Virtual presentation / poster accept
Moderate Coreset: A Universal Method of Data Selection for Real-world Data-efficient Deep Learning
Xiaobo Xia · Jiale Liu · Jun Yu · Xu Shen · Bo Han · Tongliang Liu
Keywords: [ Deep Learning and representational learning ]
Deep learning methods nowadays rely on massive data, resulting in substantial costs of data storage and model training. Data selection is a useful tool to alleviate such costs, where a coreset of massive data is extracted to practically perform on par with full data. Based on carefully-designed score criteria, existing methods first count the score of each data point and then select the data points whose scores lie in a certain range to construct a coreset. These methods work well in their respective preconceived scenarios but are not robust to the change of scenarios, since the optimal range of scores varies as the scenario changes. The issue limits the application of these methods, because realistic scenarios often mismatch preconceived ones, and it is inconvenient or unfeasible to tune the criteria and methods accordingly. In this paper, to address the issue, a concept of the moderate coreset is discussed. Specifically, given any score criterion of data selection, different scenarios prefer data points with scores in different intervals. As the score median is a proxy of the score distribution in statistics, the data points with scores close to the score median can be seen as a proxy of full data and generalize different scenarios, which are used to construct the moderate coreset.
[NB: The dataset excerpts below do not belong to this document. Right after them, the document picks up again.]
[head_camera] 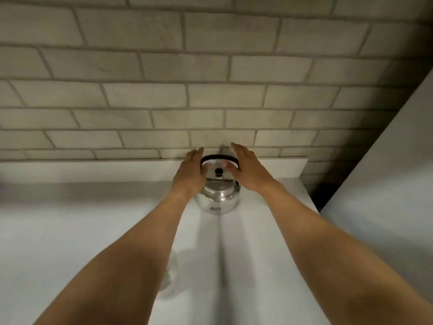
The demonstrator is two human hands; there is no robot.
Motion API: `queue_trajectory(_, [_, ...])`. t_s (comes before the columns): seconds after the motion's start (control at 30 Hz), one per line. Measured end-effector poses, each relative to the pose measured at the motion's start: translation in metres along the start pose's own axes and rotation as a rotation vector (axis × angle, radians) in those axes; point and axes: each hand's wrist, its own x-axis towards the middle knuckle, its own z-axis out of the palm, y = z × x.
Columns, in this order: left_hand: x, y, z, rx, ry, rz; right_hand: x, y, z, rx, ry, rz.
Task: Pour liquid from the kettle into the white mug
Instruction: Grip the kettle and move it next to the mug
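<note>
A shiny steel kettle [219,198] with a black arched handle and a black lid knob stands on the white counter [70,231], close to the back ledge. My left hand [189,174] is at the kettle's left side, fingers straight and apart. My right hand [248,167] is at its right side by the handle, fingers spread, thumb near the handle's end. Neither hand is closed on the kettle. No white mug shows. A pale, blurred rounded object [171,275] lies under my left forearm; I cannot tell what it is.
A wall of pale bricks [210,90] rises right behind the counter's raised white ledge [93,170]. To the right, a tall white panel [386,195] bounds the counter, with a dark gap in front of it.
</note>
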Motion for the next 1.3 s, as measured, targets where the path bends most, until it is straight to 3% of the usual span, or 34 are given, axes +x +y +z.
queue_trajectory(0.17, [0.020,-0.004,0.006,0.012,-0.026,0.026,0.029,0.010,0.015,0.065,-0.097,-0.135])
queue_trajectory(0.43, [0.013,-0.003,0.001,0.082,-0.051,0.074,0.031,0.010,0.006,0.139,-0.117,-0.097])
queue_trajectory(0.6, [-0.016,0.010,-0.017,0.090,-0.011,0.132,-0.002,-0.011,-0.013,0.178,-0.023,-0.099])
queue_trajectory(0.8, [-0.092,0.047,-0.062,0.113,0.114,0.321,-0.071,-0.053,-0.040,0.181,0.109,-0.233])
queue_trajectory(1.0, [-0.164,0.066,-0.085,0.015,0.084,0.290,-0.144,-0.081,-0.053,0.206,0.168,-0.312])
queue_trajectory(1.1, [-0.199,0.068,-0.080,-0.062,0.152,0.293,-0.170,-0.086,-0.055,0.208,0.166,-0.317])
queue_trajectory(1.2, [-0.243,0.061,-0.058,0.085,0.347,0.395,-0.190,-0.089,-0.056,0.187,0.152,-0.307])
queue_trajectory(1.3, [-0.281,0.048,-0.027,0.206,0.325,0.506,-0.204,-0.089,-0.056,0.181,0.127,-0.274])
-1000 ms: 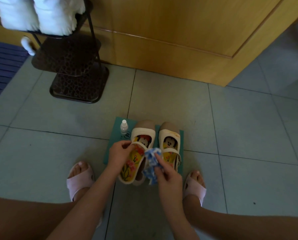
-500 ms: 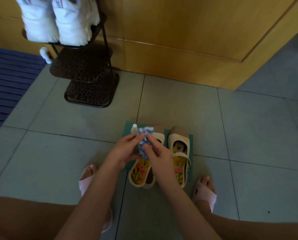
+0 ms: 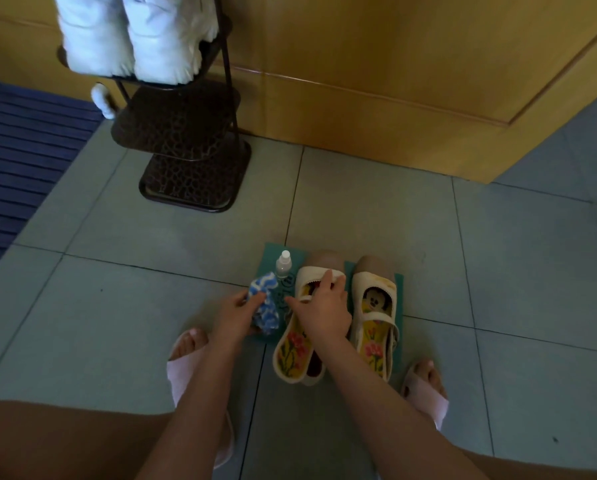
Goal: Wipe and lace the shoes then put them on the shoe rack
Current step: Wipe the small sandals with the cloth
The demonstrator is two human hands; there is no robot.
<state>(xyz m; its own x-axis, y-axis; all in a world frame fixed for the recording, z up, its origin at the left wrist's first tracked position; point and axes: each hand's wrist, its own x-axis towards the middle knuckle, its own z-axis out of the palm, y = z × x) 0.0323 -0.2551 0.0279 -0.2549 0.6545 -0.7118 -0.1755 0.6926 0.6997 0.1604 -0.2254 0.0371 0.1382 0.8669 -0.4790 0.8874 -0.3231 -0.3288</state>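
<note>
Two cream strap shoes with flowered yellow insoles stand side by side on a teal mat [image 3: 399, 282]. My right hand [image 3: 321, 311] lies over the left shoe [image 3: 298, 344], fingers spread across its front strap and opening. The right shoe [image 3: 375, 313] stands untouched, a cartoon mouse face showing inside. My left hand [image 3: 236, 315] is closed on a blue and white cloth [image 3: 264, 301], just left of the shoes. A dark metal shoe rack [image 3: 186, 140] stands at the back left, with a pair of white sneakers [image 3: 134, 32] on its top shelf.
A small clear bottle with a white cap [image 3: 283, 265] stands on the mat's far left corner, close to the cloth. A wooden door [image 3: 376, 57] closes off the back. A blue striped rug [image 3: 20, 147] lies at the left. My feet in pink slippers [image 3: 186, 372] flank the mat.
The cloth passed from between both hands into my left hand alone and moved left. My right hand let go of it and came down on the left shoe's front.
</note>
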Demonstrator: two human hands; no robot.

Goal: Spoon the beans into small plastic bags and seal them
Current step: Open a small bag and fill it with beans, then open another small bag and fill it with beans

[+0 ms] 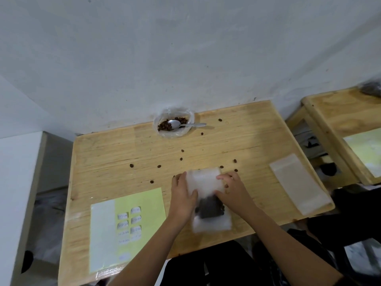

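The far left of the table (107, 157) is bare wood, so a hand can slide there. The bean bowl (190, 118) sits at the far edge, and the handle of the spoon (185, 125) sticks out to its right. Loose beans (159, 166) lie dotted across the middle, between the bowl and the near side. The yellow sheet (148, 201) fills the near left corner. A pile of empty bags (299, 184) covers the right side. The left hand (182, 197) and right hand (233, 190) hold the bag with beans (206, 182) at the near middle.

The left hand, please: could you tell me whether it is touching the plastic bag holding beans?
Touching. The head view shows the left hand gripping the left edge of the plastic bag, thumb lying across the film.
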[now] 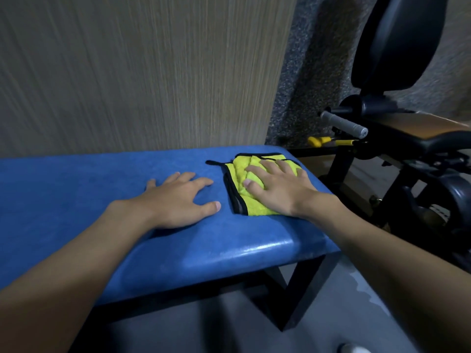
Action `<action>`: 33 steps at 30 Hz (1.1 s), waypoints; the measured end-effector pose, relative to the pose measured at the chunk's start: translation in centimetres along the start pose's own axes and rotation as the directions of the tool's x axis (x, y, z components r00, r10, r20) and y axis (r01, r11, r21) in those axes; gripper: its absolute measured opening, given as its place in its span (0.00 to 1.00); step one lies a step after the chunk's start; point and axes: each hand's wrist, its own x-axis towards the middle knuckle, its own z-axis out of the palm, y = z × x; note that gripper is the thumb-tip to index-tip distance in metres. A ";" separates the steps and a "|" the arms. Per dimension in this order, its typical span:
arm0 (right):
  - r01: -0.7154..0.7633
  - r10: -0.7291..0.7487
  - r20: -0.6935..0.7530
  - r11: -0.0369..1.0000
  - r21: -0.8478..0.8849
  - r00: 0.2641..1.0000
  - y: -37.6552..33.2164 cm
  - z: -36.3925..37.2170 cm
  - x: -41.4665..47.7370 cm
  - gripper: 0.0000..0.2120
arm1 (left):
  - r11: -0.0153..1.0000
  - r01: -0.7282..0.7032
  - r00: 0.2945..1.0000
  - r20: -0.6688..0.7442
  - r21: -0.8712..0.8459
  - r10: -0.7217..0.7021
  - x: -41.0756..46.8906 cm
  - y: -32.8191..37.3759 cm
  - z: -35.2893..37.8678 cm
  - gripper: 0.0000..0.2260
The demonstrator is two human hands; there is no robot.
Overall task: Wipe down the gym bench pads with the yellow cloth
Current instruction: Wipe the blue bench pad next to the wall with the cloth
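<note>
The yellow cloth [238, 174] is being pressed flat onto the blue pad [89, 189] of the counter, near its right end, under the right hand [277, 184], whose fingers are spread straight over the folded fabric. The left hand [175, 200] is being rested palm-down on bare pad just beside the cloth, fingers splayed, gripping nothing. For a good wipe, even pressure through the whole palm is probably being called for, with overlapping lengthwise strokes and the rounded front edge included. The loose black-trimmed edge is likely to bunch if the cloth is being pushed too fast.
</note>
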 end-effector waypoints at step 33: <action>-0.109 0.109 -0.002 0.994 -0.017 0.994 -1.2 0.0 12.6 0.29 | 0.988 -0.019 0.999 -0.032 0.153 0.024 -1.1 -1.5 0.4 0.44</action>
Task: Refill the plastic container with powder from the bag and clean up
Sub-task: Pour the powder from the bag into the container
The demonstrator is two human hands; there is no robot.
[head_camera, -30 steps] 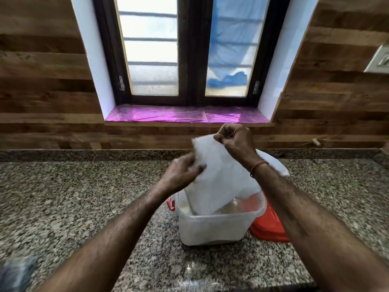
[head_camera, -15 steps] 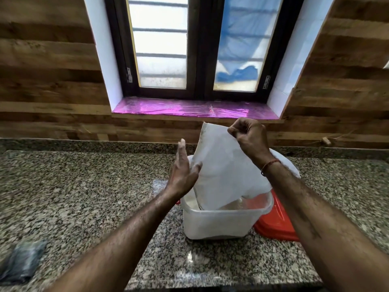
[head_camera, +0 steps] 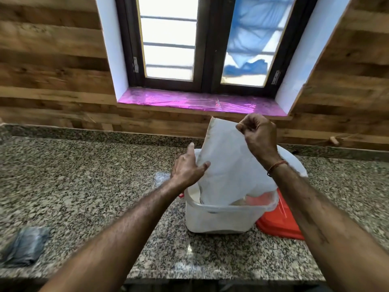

As a proof-of-concept, a universal method that inherits the moderate coreset and uses the distance of a data point to its class center as the score criterion, is proposed to meet complex realistic scenarios. Extensive experiments confirm the advance of our method over prior state-of-the-art methods, leading to a strong baseline for future research. The implementation is available at https://github.com/tmllab/Moderate-DS.